- _Task prompt_
When you reach the line with "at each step" in the listing below, transcribe it and each line after it up to and including the line with "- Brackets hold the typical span", exactly and with nothing else.

**********

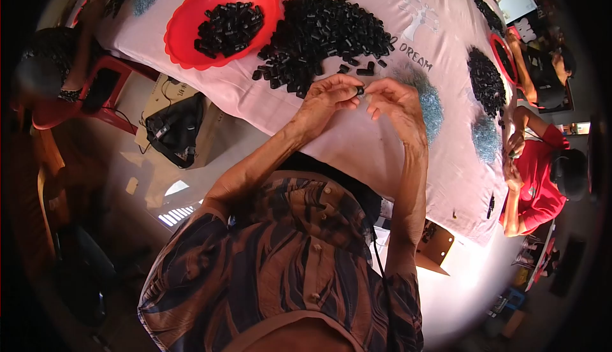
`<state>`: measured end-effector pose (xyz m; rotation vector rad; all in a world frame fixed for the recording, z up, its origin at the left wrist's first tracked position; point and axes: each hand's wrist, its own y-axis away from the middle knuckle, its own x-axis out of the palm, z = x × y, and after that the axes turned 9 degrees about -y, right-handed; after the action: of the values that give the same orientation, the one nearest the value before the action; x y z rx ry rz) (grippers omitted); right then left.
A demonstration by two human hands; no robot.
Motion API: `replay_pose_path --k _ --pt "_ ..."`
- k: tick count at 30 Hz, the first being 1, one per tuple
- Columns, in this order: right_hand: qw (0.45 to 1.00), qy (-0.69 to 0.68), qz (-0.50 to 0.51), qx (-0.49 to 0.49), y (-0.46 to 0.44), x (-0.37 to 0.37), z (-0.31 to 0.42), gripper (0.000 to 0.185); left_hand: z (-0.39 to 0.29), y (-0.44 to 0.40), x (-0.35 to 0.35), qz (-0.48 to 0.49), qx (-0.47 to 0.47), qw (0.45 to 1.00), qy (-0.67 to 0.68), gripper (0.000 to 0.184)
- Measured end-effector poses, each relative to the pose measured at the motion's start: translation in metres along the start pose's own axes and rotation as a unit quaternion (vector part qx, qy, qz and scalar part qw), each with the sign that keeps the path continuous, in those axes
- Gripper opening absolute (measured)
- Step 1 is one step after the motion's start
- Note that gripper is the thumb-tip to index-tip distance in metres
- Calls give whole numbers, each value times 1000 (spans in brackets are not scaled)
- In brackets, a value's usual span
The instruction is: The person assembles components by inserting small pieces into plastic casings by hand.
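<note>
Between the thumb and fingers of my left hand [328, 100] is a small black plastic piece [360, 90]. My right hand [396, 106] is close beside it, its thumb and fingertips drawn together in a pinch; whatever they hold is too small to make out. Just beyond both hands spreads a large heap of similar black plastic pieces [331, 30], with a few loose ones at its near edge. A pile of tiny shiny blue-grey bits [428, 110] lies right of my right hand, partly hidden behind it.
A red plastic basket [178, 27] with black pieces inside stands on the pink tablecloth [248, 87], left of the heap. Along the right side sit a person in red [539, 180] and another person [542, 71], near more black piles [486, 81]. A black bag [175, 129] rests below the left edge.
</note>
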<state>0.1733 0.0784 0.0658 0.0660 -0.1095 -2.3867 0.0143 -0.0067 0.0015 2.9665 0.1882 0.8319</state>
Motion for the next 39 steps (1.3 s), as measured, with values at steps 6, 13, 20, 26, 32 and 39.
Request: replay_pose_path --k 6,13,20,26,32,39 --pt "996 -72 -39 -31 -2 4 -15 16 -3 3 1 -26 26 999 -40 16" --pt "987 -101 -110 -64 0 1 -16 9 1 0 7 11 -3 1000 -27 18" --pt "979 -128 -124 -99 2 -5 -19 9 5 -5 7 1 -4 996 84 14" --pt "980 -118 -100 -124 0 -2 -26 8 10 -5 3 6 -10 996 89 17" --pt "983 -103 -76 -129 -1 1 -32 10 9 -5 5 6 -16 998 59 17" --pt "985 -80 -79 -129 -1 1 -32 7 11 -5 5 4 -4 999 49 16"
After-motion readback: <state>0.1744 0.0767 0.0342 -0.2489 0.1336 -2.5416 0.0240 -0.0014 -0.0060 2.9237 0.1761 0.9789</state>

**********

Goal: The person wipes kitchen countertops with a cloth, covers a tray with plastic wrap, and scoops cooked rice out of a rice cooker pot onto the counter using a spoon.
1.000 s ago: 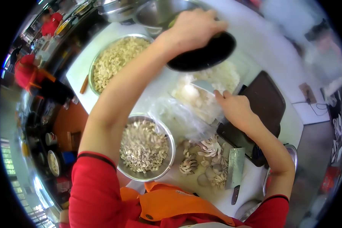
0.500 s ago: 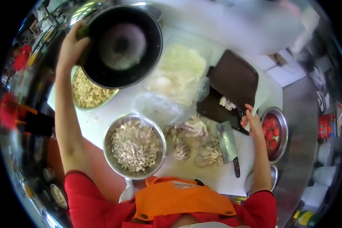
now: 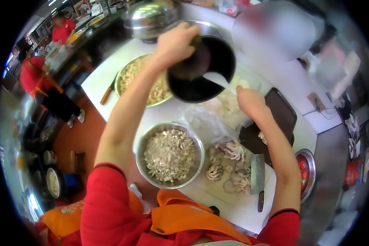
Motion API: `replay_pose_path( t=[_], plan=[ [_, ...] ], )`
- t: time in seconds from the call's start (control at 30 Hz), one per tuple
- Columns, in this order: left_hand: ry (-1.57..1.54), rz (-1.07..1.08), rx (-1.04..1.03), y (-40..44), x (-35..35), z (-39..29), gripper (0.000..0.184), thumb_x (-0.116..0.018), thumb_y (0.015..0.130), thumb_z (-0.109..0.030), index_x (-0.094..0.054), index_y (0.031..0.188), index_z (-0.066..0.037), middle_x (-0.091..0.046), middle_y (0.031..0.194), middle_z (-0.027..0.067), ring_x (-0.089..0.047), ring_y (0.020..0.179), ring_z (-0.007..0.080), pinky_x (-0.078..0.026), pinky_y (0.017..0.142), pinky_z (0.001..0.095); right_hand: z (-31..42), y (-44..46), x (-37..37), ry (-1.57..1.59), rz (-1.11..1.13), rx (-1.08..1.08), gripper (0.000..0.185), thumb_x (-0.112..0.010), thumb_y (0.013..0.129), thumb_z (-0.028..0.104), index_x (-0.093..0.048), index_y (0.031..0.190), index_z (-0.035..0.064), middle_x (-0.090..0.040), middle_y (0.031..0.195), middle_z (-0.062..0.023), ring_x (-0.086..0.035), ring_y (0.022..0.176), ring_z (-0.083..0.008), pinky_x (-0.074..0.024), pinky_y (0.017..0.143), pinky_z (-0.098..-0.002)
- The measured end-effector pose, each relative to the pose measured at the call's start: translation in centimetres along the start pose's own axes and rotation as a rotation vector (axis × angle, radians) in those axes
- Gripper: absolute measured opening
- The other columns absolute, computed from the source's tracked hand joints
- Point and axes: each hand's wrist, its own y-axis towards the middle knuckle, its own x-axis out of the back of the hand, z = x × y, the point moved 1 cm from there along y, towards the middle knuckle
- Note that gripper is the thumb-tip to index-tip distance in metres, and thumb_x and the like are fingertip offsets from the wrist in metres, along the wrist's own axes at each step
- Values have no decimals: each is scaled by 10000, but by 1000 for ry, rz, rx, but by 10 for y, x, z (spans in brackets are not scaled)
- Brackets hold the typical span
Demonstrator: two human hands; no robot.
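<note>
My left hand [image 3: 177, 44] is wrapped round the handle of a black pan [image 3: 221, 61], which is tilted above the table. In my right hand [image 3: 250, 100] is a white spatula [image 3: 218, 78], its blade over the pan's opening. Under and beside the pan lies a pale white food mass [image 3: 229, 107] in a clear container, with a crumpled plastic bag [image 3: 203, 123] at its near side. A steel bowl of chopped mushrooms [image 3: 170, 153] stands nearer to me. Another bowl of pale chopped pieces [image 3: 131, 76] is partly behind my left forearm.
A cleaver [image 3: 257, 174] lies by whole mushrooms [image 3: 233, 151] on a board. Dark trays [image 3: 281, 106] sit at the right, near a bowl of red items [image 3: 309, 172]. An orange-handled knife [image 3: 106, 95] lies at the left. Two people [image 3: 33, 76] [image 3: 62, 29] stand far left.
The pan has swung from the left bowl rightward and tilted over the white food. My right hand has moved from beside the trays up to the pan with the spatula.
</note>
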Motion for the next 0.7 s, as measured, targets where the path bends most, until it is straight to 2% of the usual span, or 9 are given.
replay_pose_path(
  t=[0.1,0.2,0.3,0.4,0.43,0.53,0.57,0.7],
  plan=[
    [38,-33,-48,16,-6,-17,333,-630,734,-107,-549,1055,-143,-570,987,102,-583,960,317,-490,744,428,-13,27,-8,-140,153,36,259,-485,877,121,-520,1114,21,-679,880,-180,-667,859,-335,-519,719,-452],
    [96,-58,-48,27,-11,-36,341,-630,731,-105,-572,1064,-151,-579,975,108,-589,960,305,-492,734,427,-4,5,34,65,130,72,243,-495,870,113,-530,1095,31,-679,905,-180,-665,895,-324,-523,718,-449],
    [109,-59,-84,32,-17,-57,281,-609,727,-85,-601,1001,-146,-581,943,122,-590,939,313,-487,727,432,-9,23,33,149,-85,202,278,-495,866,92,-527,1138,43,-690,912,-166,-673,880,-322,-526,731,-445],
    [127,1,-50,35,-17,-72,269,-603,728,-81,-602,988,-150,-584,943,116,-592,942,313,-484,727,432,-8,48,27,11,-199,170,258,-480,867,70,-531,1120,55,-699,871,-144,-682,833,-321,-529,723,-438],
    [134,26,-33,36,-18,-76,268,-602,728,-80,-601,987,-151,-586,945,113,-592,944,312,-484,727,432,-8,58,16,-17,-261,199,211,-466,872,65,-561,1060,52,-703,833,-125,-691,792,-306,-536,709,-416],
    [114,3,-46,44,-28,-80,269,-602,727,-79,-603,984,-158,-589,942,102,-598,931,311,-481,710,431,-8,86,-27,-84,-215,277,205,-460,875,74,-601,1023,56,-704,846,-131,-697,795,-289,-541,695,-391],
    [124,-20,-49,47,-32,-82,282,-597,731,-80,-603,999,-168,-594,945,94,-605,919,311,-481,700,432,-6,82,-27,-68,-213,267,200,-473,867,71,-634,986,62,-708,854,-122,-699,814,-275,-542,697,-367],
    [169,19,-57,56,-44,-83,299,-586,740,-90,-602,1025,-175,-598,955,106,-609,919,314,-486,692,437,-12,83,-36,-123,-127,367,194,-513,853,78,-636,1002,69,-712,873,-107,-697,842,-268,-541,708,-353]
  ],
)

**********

- _Result_
- Note that gripper is the thumb-tip to index-tip distance in metres, and thumb_x and the like are fingertip offsets from the wrist in metres, along the wrist's own axes at each step
- Values have no decimals: each is scaled by 10000, but by 1000 for ry, rz, rx, but by 10 for y, x, z (spans in brackets are not scaled)
- Brackets hold the typical span

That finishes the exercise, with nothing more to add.